- [Work instructions]:
The copy you give must match the listing below exactly and contain no pictures.

- [Data segment]:
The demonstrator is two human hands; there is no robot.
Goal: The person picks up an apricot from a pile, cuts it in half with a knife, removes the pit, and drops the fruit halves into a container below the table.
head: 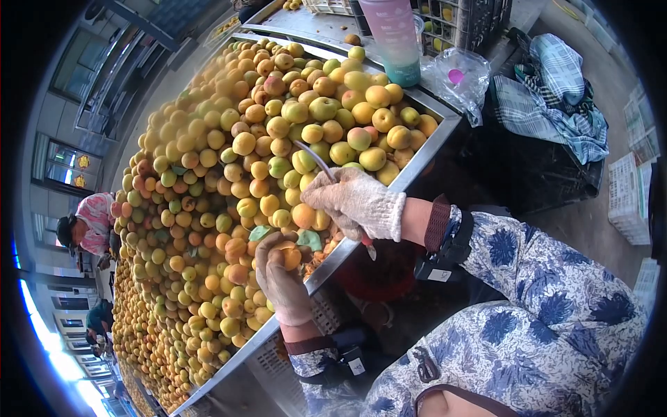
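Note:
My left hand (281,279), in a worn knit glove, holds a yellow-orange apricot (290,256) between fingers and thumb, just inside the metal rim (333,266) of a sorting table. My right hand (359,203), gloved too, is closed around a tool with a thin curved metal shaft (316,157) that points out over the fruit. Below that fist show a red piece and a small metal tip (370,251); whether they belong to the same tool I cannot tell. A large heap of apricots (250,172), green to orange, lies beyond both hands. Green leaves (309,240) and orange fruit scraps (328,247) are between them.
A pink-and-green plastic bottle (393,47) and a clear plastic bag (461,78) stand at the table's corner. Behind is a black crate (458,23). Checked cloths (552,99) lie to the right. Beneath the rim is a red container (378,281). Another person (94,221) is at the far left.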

- [Solution to the exercise]:
The demonstrator is two human hands; there is no robot.
Goal: The person picks up an apricot from a pile, cuts it in half with a knife, removes the pit, and drops the fruit halves into a container below the table.
head: 
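Note:
My left hand (281,279), in a worn knit glove, holds a yellow-orange apricot (290,256) between fingers and thumb, just inside the metal rim (333,266) of a sorting table. My right hand (359,203), gloved too, is closed around a tool with a thin curved metal shaft (316,157) that points out over the fruit. Below that fist show a red piece and a small metal tip (370,251); whether they belong to the same tool I cannot tell. A large heap of apricots (250,172), green to orange, lies beyond both hands. Green leaves (309,240) and orange fruit scraps (328,247) are between them.
A pink-and-green plastic bottle (393,47) and a clear plastic bag (461,78) stand at the table's corner. Behind is a black crate (458,23). Checked cloths (552,99) lie to the right. Beneath the rim is a red container (378,281). Another person (94,221) is at the far left.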

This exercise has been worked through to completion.